AU FIL DES HOMELIES

 APPELÉS A L'INCORRUPTIBILITÉ

1 Co 15, 50-57 ; Jn 6, 48-59

(11 avril 2008)

Homélie du Frère Jean-Philippe REVEL

Acrocorinthe

F

 

rères et sœurs, Deux textes magnifiques et qui sont pleins d'enseignements pour nous. Ce passage de l'évangile, où Jésus, après la multiplication des pains qui dit à la foule des juifs qu'il n'y a pas que le pain de la terre mais qu'il y a le pain intérieur, spirituel et qu'il est ce pain et que ce pain c'est sa chair qu'il nous donnera à manger et son sang vraiment une boisson, ce que nous vivons chaque jour, dans le sacrement de l'eucharistie.

        Le texte de saint Paul lui aussi est magnifique : "La mort a été engloutie dans la victoire. Où est-elle ô mort, ta victoire ?" La résurrection  du Christ, principe, prémices, exemplaire de notre propre résurrection, est la victoire de la vie sur la mort, dans le Christ d'abord, dans le monde et en chacun d'entre nous.

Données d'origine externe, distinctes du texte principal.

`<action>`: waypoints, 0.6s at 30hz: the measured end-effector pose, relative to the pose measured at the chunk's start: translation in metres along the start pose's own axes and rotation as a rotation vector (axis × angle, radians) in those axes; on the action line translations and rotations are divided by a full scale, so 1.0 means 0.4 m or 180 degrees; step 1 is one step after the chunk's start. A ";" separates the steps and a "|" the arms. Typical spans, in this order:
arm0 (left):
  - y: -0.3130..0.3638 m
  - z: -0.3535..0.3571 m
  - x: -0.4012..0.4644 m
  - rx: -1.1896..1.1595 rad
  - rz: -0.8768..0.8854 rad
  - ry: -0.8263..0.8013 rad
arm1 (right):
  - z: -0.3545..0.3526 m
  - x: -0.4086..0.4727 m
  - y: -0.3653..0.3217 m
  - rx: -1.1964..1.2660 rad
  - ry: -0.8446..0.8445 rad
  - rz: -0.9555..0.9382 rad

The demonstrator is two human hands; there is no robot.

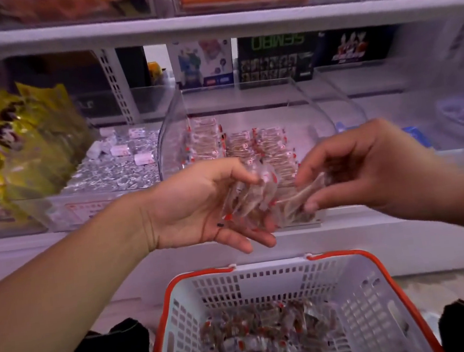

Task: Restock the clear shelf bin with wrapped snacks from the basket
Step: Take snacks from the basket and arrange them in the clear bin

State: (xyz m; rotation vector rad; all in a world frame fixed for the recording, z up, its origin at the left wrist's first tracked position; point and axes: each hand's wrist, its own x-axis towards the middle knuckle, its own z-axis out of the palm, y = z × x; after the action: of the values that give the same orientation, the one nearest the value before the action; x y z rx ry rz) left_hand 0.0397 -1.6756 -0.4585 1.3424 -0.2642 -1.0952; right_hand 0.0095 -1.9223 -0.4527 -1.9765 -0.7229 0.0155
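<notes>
My left hand (197, 208) cups a bunch of wrapped snacks (249, 200), fingers curled round them; my right hand (368, 169) pinches one packet (303, 199). Both hover before the clear shelf bin (249, 133), above the basket (364, 305) holding more snacks

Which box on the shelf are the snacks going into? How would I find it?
Look at the white shelf above the orange-rimmed basket. The clear shelf bin sits in the middle, right behind both hands. Unlike the silver-candy bin to its left, it has curved see-through sides and holds neat rows of red-and-white wrapped snacks.
</notes>
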 end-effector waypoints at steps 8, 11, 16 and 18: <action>-0.004 0.034 0.032 0.0996 0.0149 0.0313 | 0.051 0.031 -0.003 -0.1004 0.0376 -0.0234; -0.001 0.042 0.023 0.1568 0.0392 0.0411 | 0.054 0.041 -0.012 -0.0824 -0.0106 -0.0239; 0.049 0.028 0.000 0.1698 0.0661 0.1083 | 0.036 0.087 -0.038 -0.0649 -0.0216 -0.0058; 0.090 -0.012 -0.017 0.1840 0.0827 0.1392 | 0.025 0.122 -0.032 -0.0550 0.0138 0.0045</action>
State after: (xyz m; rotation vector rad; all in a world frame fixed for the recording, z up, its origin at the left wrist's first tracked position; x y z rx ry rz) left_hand 0.0569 -1.6729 -0.4261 1.9566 -0.4349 -0.4949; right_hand 0.0405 -1.8859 -0.4333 -2.1399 -0.7016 -0.0837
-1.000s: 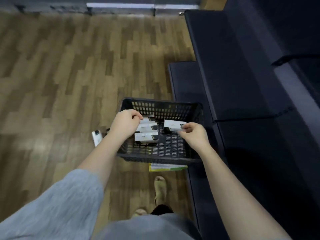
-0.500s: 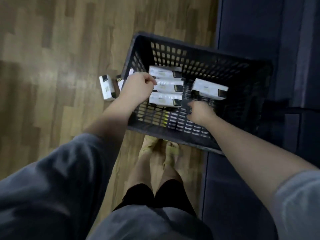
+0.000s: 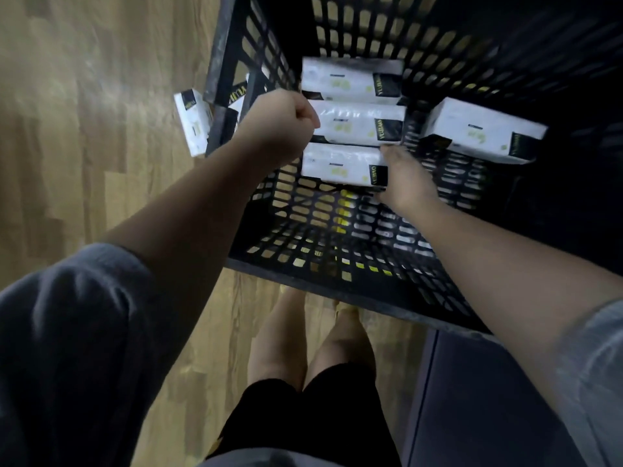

        Je voudrais m'arrêter aux premières phrases du passage de saint Paul que nous avons lu et qui pourraient résonner de manière ambiguë dans notre esprit. Saint Paul dit : "Je l'affirme, la chair et le sang ne peuvent hériter du Royaume de Dieu". Au premier abord, cette phrase semble nier que tout ce qui en nous est charnel, notre corps, notre sang, puisse hériter du Royaume et être sauvé. Ce serait la négation même de la résurrection de la chair, nous ne serions sauvés que dans la partie incorruptible, éternelle, vivante, notre âme, et le corps retournerait à la corruption.

       Saint Paul veut dire quelque chose d'assez différent. Il veut dire que pour que la chair, le corps, notre sang puissent hériter du Royaume de Dieu, il faut que ce corps, cette chair, ce sang, qui par nature sont périssables, voués à la corruption et même à la mort, il faut que cette partie physique, corporelle de nous-même soit transformée. C'est ce qu'il dit : "Je vais vous dire un mystère, nous ne mourrons pas tous, mais tous nous serons transformés". C'est un écho de la foi dans le retour prochain du Christ qui trouverait certains déjà morts, et d'autres encore vivants. "Nous ne mourrons pas tous, mais nous serons transformés". Que nous soyons déjà morts ou encore vivants il faut qu'en nous le corps, toute cette partie sensible de notre être accède à l'immortalité, à l'incorruptibilité et pour cela, soit intérieurement transformé par la lumière, par la grâce de Dieu, par l'influence du corps ressuscité du Christ. C'est cette transformation produite d'abord en Jésus quand sa chair mise au tombeau, est sortie vivante pour toujours, non plus vivante pour un temps avant de mourir, mais vivante à jamais, la chair du Christ, c'est cela que nous avons fêté le jour de Pâques.

        Et si le Christ est ressuscité avec une chair désormais immortelle, nous aussi nous sommes appelés à ce que tout entiers, non pas seulement dans notre âme, mais aussi dans notre corps, nous soyons, nous devenions par la grâce du Christ  immortels.

       Voilà ce que dit saint Paul. Il y a donc une transformation de notre être physique, charnel et corporel, une transformation que nous pourrions appeler divinisation, car cette chair corruptible va recevoir de Dieu le privilège de la vie divine, d'être une vie inextinguible, une vie sans fin, une vie qui n'a pas de limites, notre pauvre corps sera admis à cet honneur d'entrer dans la lumière de Dieu, dans la gloire de Dieu et d'être par conséquent transformé de l'intérieur pour qu'il puisse lui aussi éternellement jouir de la résurrection.

        Frères et sœurs rendons grâces au Seigneur pour ce mystère de résurrection qui nous est difficile d'accès, qui n'est pas très compréhensible, mais qui est le centre de notre foi sans quoi, comme disait saint Paul, quelques lignes plus tôt, nous serions les plus malheureux de tous les hommes.